28838, "jabraham17", "Investigating LLVM 22 performance regression: spectralnorm", "2026-05-15T22:36:52Z"
When upgrading our perf infrastructure from LLVM 20 to LLVM 22, we noticed a pretty significant performance regression to spectralnorm. I am going to use this issue to catalog what I have found as we search for a fix/reason.

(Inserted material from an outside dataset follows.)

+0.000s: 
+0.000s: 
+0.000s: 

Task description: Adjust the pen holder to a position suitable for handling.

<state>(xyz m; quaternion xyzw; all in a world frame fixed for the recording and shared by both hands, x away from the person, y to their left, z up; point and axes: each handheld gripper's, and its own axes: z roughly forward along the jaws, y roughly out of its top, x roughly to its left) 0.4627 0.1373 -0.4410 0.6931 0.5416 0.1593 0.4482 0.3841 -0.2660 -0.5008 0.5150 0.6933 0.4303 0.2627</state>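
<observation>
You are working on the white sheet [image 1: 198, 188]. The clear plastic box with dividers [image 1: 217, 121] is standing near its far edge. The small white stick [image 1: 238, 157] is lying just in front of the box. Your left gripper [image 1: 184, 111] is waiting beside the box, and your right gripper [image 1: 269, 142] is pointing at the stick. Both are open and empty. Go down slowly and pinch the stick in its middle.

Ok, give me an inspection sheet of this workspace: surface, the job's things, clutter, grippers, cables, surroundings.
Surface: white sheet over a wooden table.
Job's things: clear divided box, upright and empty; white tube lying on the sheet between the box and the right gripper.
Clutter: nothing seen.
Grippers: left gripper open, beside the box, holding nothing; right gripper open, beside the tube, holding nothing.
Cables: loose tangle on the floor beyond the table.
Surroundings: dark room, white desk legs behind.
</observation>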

Perf graph in question: Chapel Performance Graphs
I followed very similar steps as Investigating LLVM 22 performance regression: nbody · Issue #28837 · chapel-lang/chapel · GitHub. I compiled chpl --fast test/studies/shootout/spectral-norm/bradc/spectralnorm-blc.chpl --savec gen-spec --mllvm --print-after=slp-vectorizer --mllvm --print-before=slp-vectorizer --mllvm --filter-print-funcs=wrapcoforall_fn_DefaultRectangular_line_329_chpl7 --mllvm --print-module-scope with LLVM 20 and LLVM 22. With LLVM 20, the main loop body gets converted to vector code (2 wide). With LLVM 22, it does not
I actually took the LLVM 20 emitted LLVM IR and dropped it into opt from LLVM 20, LLVM 21, and LLVM 22. The regression happens between LLVM 21 and LLVM 22. See Compiler Explorer. For some reason, the slp-vectorizer in LLVM 22 fails to vectorize. In LLVM 20, with -pass-remarks, I get remark: <unknown>:0:0: SLP vectorized with cost -10 and with tree size 17 reported. With LLVM 22, nothing is reported as being vectorized.